Frankl’s insights were forged in the unimaginable conditions of Nazi concentration camps, yet the wisdom that emerged from that suffering speaks powerfully to all seasons of uncertainty — including the one we find ourselves in today.

So, with this in mind, I thought it might be meaningful to revisit some of the key lessons from his work and reflect on how they might help us navigate a world that sometimes feels unstable and frightening.

The Freedom to Choose Our Response or Attitude

One of Frankl’s most enduring observations is that even when everything else is stripped away, we retain the freedom to choose our response to what is happening around us.

He wrote that everything can be taken from a person except one thing — the last of the human freedoms: to choose one’s attitude in any given set of circumstances.

This lesson has surfaced for me frequently over the years because it is both humbling and empowering, and perhaps even more so lately, as I find myself in an unusually reactive state of fear. Yet this idea is reminding me that, yes, there are so many things in life we cannot control: global conflicts, political decisions, economic systems, natural disasters, illness, loss.

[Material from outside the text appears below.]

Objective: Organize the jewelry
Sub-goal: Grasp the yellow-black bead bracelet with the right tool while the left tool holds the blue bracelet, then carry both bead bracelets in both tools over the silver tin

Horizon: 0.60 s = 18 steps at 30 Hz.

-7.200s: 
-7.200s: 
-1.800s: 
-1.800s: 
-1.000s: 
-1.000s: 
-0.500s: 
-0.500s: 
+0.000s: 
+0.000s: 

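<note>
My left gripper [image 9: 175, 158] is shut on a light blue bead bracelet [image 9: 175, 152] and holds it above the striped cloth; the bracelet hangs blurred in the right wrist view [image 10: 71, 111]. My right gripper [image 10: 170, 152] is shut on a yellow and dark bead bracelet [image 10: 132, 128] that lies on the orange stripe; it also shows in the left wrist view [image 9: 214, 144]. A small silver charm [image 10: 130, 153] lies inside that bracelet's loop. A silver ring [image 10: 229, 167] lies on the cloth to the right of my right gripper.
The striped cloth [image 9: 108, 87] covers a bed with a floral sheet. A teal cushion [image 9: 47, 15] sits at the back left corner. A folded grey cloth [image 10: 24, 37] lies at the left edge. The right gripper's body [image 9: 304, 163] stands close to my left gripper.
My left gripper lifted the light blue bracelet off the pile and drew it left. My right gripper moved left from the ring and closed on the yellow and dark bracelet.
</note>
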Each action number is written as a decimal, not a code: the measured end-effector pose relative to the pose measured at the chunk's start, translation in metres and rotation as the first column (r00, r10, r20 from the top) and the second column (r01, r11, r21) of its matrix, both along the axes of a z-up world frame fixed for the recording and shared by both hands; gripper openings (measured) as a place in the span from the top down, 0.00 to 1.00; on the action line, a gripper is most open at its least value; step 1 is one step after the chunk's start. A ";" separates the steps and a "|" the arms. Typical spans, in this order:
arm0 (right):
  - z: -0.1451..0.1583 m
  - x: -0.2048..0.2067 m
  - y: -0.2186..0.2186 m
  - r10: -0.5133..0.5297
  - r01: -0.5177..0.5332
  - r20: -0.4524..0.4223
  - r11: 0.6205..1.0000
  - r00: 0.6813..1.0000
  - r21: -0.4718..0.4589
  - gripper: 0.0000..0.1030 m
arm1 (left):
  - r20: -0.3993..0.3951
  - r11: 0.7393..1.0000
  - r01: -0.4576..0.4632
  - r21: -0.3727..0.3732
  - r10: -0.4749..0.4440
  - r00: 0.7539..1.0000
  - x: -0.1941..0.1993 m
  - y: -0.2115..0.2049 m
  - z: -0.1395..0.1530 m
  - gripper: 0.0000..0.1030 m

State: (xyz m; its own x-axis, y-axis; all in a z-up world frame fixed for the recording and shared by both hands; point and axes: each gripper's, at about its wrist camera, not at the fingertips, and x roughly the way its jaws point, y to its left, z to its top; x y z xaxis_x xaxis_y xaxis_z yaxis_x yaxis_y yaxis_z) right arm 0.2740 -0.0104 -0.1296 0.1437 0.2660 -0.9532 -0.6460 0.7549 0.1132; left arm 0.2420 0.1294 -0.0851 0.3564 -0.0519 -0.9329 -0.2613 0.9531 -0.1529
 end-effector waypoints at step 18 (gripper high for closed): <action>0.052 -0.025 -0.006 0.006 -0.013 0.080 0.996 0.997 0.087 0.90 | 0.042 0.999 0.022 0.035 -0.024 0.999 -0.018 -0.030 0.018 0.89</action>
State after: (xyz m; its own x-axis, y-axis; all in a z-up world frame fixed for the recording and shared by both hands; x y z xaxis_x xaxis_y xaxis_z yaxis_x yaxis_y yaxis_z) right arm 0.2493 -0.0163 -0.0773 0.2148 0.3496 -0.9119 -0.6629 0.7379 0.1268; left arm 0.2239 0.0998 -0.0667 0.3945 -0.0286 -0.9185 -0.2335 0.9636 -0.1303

But within that vast landscape of uncertainty there remains a small but powerful territory that belongs entirely to us — our inner posture toward life.

During my own grief journey, as described in Mending Softly, I remember reaching a moment where I realised I could either sink deeper into despair or gently reach back toward life again, breath by breath. I began asking myself – what is thriving in my life, and what is thriving around me? – doing my best to redirect my attention to those things. Hand in hand with that, Frankl’s work reminded me that meaning and dignity are often found in that quiet act of choosing how we show up to what is.

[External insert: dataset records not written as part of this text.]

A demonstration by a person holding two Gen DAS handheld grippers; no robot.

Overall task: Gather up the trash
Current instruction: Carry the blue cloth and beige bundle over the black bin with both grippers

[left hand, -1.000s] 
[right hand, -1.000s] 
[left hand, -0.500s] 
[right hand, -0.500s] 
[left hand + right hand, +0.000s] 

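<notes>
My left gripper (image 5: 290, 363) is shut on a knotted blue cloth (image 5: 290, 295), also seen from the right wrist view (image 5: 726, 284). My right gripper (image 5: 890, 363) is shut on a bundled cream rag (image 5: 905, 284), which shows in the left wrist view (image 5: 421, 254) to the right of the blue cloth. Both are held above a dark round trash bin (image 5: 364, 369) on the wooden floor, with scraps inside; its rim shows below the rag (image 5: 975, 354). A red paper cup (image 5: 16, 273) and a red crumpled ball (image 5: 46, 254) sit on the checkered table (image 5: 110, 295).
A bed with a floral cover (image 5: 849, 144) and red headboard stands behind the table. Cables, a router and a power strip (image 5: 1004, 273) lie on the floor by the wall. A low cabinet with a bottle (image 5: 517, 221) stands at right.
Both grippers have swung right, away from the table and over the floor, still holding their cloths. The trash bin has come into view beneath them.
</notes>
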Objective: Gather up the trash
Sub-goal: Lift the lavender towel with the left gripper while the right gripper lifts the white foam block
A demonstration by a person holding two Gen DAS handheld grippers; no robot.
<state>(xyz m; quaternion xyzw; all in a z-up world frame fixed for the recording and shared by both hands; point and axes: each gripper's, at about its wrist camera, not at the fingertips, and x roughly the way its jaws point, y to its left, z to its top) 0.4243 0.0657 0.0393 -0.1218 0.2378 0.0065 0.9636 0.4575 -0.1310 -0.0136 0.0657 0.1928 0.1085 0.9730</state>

Meaning as a source of Sustenance

Frankl believed that the deepest human drive is the search for meaning.

Not the fleeting rush of happiness.

Not success.

But, meaning.

In the concentration camps he observed that prisoners who held onto a sense of purpose — be it the thought of a loved one waiting for them, a piece of work left unfinished, a responsibility yet to be fulfilled — were often more resilient in the face of unimaginable suffering.

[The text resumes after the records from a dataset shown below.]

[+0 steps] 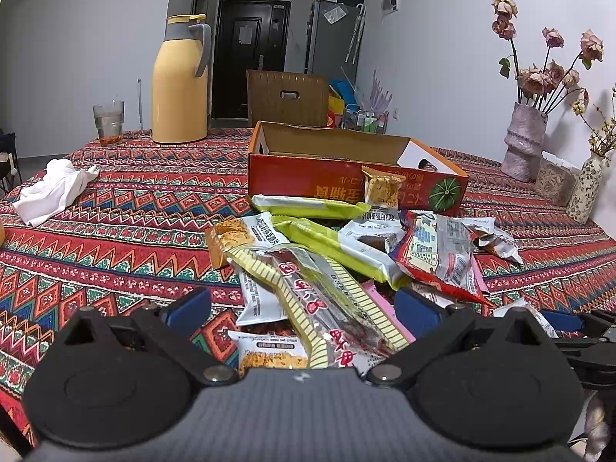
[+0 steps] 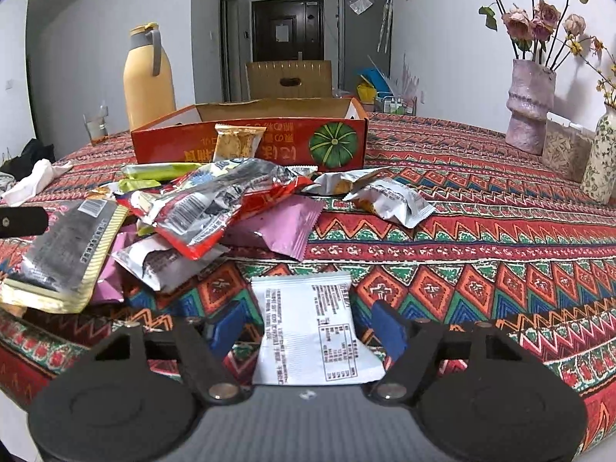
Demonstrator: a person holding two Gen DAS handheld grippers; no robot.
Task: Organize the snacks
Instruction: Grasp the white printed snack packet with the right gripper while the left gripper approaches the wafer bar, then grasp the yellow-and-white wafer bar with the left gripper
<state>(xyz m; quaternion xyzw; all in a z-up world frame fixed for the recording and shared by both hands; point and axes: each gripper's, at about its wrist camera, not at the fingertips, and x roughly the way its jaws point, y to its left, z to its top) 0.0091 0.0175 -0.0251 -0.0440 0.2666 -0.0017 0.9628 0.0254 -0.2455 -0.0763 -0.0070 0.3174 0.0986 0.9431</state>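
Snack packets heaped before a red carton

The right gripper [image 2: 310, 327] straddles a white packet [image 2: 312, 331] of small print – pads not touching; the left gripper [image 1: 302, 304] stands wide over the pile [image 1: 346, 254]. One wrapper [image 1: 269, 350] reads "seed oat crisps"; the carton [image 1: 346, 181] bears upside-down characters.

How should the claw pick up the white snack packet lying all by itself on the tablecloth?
Grip the white packet across its two long side edges, near the end closest to the right claw, coming down from above. It lies flat, apart from the heap, with its long axis running straight between the fingers. The blue pads already stand on either side, not clearly touching.
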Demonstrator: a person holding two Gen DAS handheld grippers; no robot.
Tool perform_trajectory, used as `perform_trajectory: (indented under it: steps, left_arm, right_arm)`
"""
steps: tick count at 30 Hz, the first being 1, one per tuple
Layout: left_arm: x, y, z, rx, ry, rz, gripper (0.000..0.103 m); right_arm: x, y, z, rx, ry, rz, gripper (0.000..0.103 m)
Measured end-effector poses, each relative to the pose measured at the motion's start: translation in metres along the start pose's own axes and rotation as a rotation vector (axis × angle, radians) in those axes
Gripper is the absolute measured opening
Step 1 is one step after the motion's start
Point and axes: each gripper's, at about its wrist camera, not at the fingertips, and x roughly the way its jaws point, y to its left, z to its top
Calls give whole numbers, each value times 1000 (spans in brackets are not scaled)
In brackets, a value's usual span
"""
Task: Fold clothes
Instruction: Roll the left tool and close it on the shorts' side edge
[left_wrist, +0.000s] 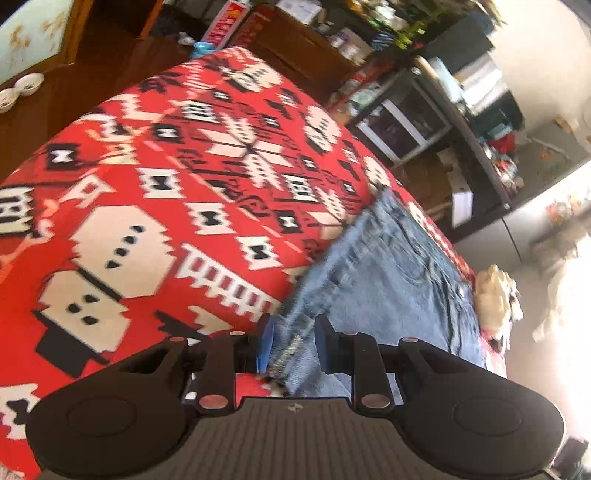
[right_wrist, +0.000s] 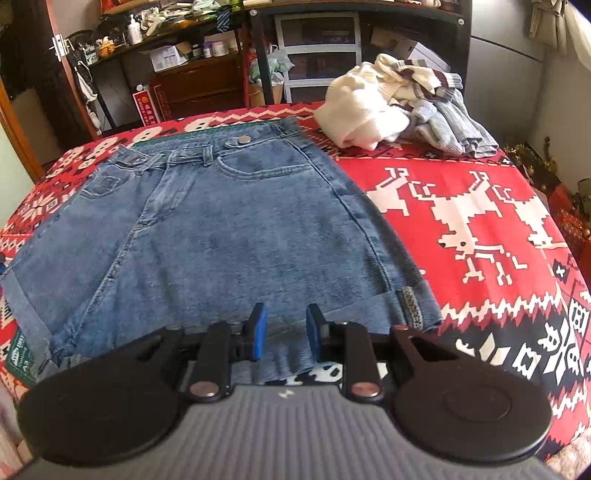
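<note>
Two heaps of loose clothing lie at the far end of the work surface in the right wrist view: a crumpled cream-white knitted sweater with dark striped cuffs and, touching it on the right, a bunched pale blue ribbed garment. Both sit well apart from the blue denim shorts, which are spread flat, waistband and metal button at the far side, rolled hems at the near side. Nothing lies between the shorts and either tool.

Right gripper: blue pads parted, jaws straddling the near hem of the shorts; denim shows in the gap, but the pads do not press it. Released.

Left gripper: the view is motion-blurred. The frayed hem edge of the shorts runs between the parted blue pads; whether the pads touch the cloth cannot be told. The gap reads as released.

Surface: a red fleece blanket with white and black geometric and reindeer motifs covers the whole top and drapes over its edges. A green printed patch shows under the left hem of the shorts.

Room: a black metal shelf rack loaded with bottles, boxes and a clear plastic drawer unit stands behind the surface. A brown wooden cabinet stands to its left. In the left wrist view, two white bowls sit on dark wooden furniture.
</note>
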Motion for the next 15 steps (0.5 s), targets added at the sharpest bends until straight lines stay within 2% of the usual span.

Meaning, in other words, can become a lifeline, a driving force that sustained them.

Granted, in our modern world the challenges or threats we face may look different, but the principle remains the same. When the world feels chaotic or frightening, reconnecting with what gives our lives meaning can anchor us again.

Your meaning might live in your relationships.

In your creative work.

In caring for your family.

In tending a garden.

In offering kindness where you can.

These seemingly small acts are not insignificant. They are threads of meaning that weave stability into an uncertain world.

Love as a Source of Strength

Another striking theme in Frankl’s writing is the power of love.

During his imprisonment, he often survived emotionally by imagining conversations with his wife and reflecting on the depth of his love for her. Even when separated from those we love, he believed that love remains a profound source of meaning and inner strength.

In a time where global tensions can make humanity seem so fractured and hostile, I feel that this is a particularly important reminder.

Expressed through compassion, empathy, and connection — love remains one of the most quietly radical forces we have available to us, especially because it reminds us of our shared humanity.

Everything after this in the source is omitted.